#### WORK TO COMPLETE:
Your answer must consist of exactly the lines below, starting with the line with "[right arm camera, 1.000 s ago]" and going on through the line with "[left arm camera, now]", and nothing else.

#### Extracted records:
━━━━━━
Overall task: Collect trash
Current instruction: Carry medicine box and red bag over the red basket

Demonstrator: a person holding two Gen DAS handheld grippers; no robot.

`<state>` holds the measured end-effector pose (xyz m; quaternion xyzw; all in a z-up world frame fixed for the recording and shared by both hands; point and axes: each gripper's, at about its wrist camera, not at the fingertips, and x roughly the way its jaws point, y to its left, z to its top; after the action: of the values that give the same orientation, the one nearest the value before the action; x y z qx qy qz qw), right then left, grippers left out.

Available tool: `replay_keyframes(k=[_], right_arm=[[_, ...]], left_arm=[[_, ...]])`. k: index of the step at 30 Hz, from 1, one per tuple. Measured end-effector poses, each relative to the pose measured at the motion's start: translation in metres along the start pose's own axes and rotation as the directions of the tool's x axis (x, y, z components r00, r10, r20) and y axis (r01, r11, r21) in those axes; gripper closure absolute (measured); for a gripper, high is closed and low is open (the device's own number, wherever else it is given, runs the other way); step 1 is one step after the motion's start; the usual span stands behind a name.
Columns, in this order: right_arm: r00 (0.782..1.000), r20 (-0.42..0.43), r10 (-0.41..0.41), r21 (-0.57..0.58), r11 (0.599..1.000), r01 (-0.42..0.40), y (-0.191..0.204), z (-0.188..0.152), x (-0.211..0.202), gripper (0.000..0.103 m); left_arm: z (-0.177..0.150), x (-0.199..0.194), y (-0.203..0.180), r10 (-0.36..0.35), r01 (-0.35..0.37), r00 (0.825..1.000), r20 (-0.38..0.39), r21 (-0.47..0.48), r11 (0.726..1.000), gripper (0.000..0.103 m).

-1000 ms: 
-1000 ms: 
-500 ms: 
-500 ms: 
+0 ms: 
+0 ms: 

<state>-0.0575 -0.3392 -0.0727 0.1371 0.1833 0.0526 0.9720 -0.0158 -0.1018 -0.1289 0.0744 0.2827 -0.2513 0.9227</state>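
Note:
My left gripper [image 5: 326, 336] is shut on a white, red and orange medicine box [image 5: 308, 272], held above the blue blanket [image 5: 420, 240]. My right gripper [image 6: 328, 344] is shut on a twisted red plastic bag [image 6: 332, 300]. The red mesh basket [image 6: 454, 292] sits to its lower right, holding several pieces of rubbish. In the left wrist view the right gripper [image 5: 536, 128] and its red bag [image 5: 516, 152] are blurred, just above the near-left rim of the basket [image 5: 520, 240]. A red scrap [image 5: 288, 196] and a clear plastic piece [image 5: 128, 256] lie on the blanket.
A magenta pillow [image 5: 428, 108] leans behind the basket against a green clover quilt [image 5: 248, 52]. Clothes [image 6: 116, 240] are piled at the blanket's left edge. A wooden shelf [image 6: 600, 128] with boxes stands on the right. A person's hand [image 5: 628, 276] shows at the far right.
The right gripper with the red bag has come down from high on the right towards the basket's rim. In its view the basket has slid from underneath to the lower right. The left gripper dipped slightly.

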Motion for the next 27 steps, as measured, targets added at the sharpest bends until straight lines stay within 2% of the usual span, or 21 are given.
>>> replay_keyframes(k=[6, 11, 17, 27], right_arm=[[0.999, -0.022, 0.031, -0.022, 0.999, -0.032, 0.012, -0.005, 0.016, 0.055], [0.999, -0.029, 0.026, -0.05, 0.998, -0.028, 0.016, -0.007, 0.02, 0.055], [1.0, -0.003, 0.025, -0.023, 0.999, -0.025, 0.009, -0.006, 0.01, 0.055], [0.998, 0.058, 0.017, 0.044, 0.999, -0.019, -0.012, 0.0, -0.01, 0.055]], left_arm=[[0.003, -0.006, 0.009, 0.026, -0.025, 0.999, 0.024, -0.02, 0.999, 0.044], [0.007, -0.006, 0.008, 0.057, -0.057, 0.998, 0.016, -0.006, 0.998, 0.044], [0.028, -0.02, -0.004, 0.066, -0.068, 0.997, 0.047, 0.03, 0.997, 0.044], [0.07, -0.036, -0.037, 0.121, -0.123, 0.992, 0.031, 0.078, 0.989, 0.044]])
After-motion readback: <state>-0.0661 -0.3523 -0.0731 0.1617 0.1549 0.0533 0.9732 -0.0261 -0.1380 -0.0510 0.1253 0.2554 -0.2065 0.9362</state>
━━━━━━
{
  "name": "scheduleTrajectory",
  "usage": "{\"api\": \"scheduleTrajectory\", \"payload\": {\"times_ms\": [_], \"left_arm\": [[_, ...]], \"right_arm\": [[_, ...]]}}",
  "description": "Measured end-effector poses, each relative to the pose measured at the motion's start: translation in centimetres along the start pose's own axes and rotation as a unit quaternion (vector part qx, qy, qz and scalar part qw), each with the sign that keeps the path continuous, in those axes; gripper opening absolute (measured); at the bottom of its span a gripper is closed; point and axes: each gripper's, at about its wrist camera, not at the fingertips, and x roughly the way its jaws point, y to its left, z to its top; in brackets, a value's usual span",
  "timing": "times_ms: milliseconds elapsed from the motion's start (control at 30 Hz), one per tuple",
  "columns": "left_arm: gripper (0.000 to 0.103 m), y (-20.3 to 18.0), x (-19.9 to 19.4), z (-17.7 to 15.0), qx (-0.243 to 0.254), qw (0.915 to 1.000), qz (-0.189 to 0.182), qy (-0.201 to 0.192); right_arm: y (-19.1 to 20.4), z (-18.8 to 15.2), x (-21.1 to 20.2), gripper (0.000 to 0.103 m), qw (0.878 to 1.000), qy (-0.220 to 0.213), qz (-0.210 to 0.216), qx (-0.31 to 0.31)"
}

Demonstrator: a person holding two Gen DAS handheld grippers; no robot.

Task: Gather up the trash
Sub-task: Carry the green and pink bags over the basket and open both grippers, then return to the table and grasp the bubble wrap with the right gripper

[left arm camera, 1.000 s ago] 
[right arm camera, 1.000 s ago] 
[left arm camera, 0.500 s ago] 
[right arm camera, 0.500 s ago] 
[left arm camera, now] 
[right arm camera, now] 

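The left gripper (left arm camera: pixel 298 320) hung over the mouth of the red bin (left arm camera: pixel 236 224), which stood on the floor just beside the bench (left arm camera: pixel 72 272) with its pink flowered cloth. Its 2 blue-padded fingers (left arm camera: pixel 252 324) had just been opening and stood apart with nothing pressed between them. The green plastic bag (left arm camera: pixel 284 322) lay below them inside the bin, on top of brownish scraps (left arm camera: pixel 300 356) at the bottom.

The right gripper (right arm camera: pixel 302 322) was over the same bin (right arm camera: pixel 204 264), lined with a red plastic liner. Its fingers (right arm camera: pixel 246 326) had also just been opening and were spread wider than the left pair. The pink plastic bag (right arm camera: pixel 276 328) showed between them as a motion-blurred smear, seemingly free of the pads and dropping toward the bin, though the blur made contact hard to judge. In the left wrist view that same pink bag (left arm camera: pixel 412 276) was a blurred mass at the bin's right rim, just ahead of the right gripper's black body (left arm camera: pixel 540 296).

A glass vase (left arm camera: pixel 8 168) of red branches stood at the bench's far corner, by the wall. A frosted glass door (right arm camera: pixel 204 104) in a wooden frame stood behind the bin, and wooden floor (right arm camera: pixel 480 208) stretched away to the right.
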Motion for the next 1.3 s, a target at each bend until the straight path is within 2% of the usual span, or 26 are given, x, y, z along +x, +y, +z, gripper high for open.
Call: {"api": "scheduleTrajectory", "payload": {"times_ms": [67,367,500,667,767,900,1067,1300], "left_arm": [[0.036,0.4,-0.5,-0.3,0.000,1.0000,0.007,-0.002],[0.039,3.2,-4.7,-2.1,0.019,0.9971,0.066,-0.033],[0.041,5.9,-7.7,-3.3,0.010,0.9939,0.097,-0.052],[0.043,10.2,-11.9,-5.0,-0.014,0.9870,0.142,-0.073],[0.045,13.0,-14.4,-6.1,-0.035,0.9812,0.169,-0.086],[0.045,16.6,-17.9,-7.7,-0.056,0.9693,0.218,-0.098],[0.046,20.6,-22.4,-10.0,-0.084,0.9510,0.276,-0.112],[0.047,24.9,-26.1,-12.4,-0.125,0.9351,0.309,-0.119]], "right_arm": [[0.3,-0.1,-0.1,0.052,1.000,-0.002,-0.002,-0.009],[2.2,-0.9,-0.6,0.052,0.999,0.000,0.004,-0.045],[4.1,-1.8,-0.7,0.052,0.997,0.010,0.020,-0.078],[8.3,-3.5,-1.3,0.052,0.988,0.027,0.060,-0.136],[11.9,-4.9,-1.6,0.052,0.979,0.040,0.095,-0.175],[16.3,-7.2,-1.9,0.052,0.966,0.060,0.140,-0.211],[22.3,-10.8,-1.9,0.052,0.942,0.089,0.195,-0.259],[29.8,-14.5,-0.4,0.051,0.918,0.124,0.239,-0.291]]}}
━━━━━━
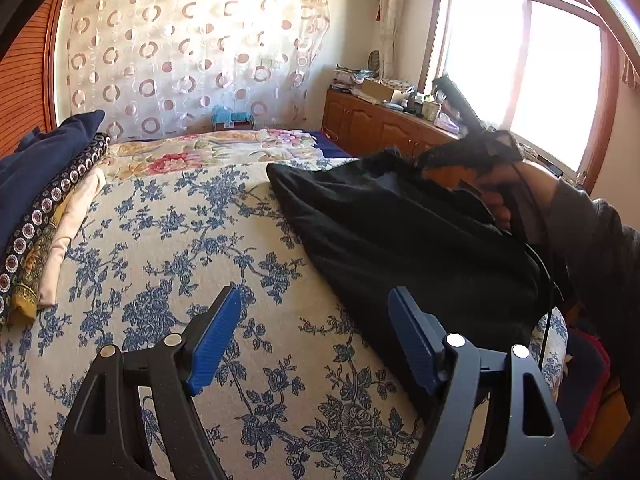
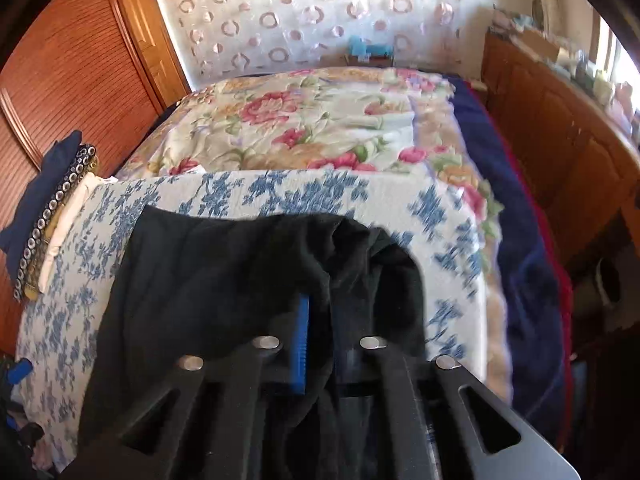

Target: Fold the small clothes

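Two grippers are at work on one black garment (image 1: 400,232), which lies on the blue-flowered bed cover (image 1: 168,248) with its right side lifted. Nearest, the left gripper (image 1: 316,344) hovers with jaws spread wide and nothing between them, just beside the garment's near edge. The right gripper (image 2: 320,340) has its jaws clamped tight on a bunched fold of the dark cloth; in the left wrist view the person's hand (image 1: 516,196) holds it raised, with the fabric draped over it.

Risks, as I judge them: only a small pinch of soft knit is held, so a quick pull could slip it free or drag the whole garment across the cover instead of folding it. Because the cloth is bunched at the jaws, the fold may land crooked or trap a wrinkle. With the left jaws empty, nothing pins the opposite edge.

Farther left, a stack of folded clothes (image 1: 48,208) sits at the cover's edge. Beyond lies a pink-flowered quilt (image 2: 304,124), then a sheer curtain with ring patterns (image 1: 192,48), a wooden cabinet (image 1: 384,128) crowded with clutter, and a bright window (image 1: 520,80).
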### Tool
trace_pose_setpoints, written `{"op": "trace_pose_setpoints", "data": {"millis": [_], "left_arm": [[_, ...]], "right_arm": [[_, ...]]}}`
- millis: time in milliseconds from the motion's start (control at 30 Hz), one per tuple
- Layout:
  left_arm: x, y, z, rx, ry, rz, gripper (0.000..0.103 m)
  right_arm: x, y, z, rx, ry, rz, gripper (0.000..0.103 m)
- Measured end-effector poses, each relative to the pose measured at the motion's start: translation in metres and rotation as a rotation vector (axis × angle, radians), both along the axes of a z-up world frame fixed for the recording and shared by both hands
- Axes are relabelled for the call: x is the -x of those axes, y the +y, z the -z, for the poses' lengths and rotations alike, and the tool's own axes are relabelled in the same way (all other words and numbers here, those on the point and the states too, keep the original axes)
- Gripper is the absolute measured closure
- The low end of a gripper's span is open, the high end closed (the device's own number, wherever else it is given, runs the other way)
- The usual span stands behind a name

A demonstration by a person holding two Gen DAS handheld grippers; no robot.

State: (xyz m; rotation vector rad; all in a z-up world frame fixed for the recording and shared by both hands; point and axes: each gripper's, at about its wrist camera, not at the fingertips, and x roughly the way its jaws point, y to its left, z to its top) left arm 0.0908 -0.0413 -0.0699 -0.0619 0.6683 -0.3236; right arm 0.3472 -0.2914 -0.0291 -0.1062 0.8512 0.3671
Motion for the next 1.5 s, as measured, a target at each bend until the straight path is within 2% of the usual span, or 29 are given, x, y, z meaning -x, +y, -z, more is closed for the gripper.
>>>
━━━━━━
#### WORKED SOLUTION:
[right arm camera, 1.000 s ago] 
[left arm camera, 0.500 s ago] 
[right arm camera, 0.500 s ago] 
[left arm camera, now] 

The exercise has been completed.